# TASK PROMPT
Copy the data that follows exactly, and include none of its images.

# DATA SEGMENT
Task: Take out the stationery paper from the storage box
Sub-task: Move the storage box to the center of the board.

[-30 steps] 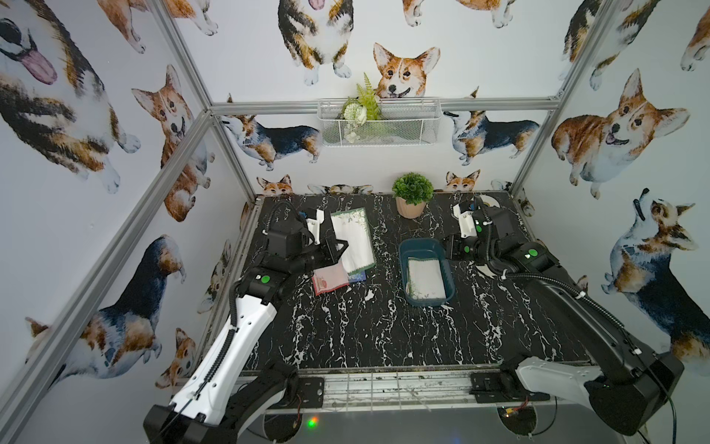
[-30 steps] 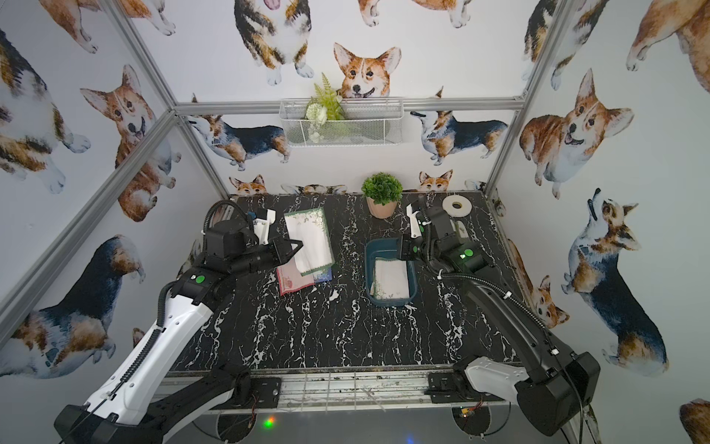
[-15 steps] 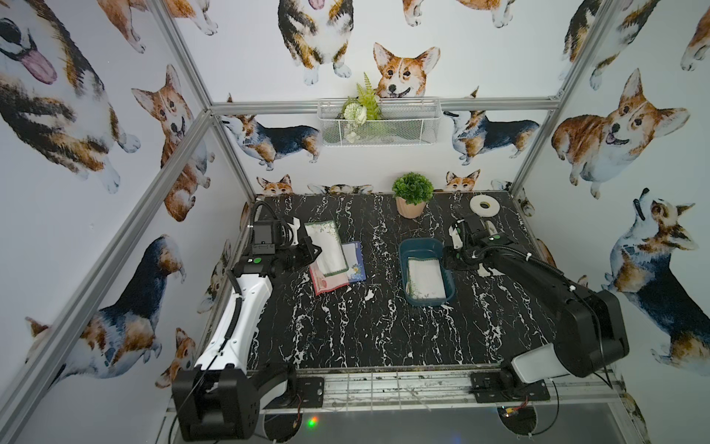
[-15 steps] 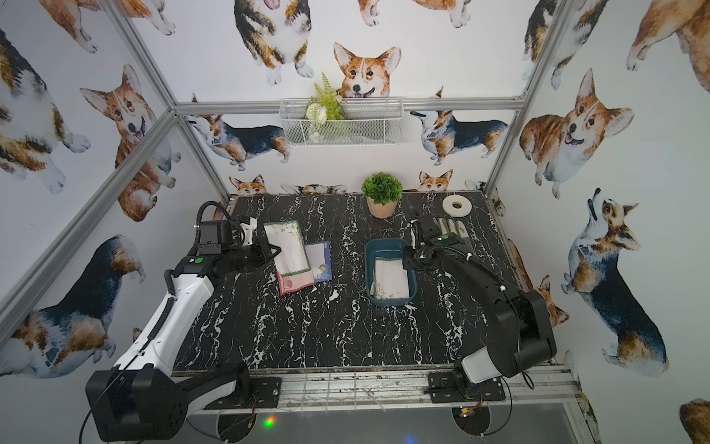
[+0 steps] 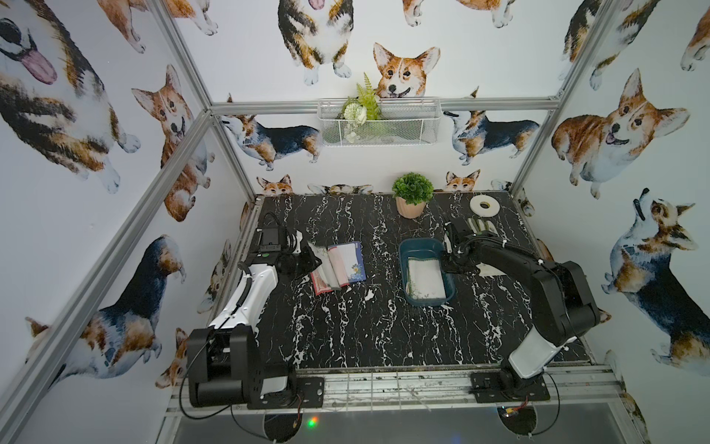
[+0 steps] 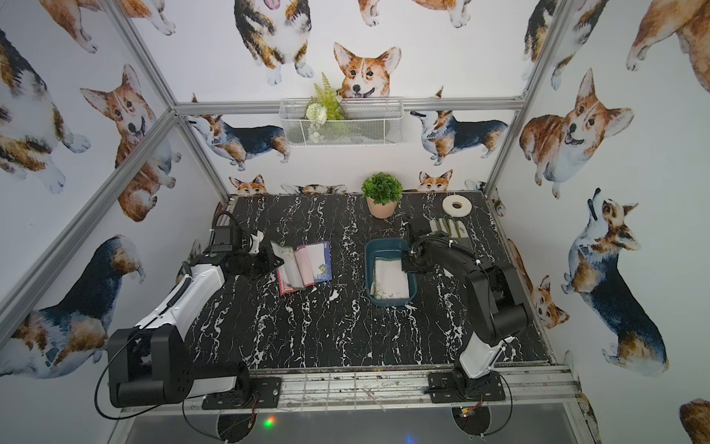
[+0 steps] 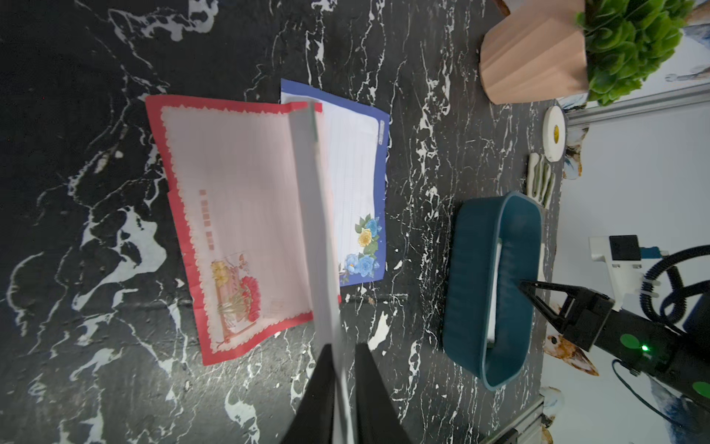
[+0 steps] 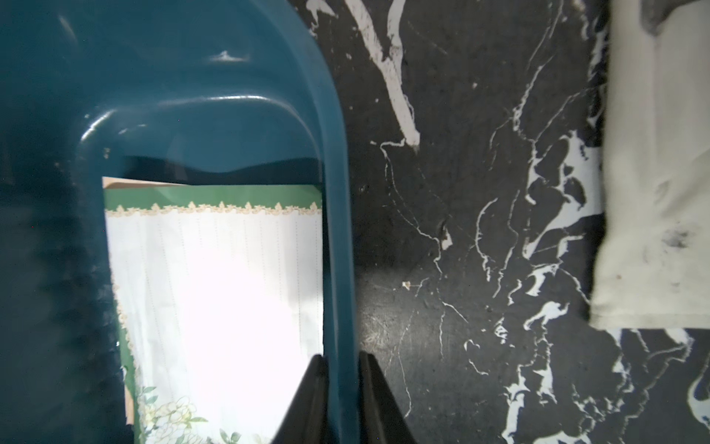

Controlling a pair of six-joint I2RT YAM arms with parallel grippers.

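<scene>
Brought the left gripper (image 7: 343, 351) down low over the table (image 7: 115, 115) within the last second, with a white sheet (image 7: 312, 215) standing on edge between its fingers. Found the jaws just parted, a sliver of gap showing beside the paper; read that as letting go, not pinching. Saw a red-bordered sheet (image 7: 230, 215) lying flat straight ahead of that gripper, under the white one, and a blue-bordered sheet (image 7: 353, 173) just past it, both well apart from the storage box (image 8: 334, 192).

Moved the right gripper (image 8: 340, 361) in from beside the box over the same second and pressed it onto the side wall, one finger inside, one outside. Spotted a green-bordered sheet (image 8: 215, 288) just beside the inner finger, flat on the box floor, with a peach sheet (image 8: 115, 182) peeking out beneath.

Judged a third sheet as good as delivered, with at least two left inside. Took the clamp on the wall for a brace, probably to stop the box sliding at the next pick.
</scene>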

# SOLUTION FOR THIS TASK
Task: Take out the stationery paper from the storage box
Sub-task: Move the storage box to the center of the board.

[-30 steps] 
[-30 steps] 
[-15 steps] 
[-15 steps] 
[+0 steps] 
[+0 steps] 
[+0 steps] 
[+0 steps] 

Controlling a pair of six-joint I2RT YAM arms with parallel grippers.

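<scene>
Brought the left gripper (image 7: 343, 351) down low over the table (image 7: 115, 115) within the last second, with a white sheet (image 7: 312, 215) standing on edge between its fingers. Found the jaws just parted, a sliver of gap showing beside the paper; read that as letting go, not pinching. Saw a red-bordered sheet (image 7: 230, 215) lying flat straight ahead of that gripper, under the white one, and a blue-bordered sheet (image 7: 353, 173) just past it, both well apart from the storage box (image 8: 334, 192).

Moved the right gripper (image 8: 340, 361) in from beside the box over the same second and pressed it onto the side wall, one finger inside, one outside. Spotted a green-bordered sheet (image 8: 215, 288) just beside the inner finger, flat on the box floor, with a peach sheet (image 8: 115, 182) peeking out beneath.

Judged a third sheet as good as delivered, with at least two left inside. Took the clamp on the wall for a brace, probably to stop the box sliding at the next pick.
</scene>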

Reply complete, and nothing else is required.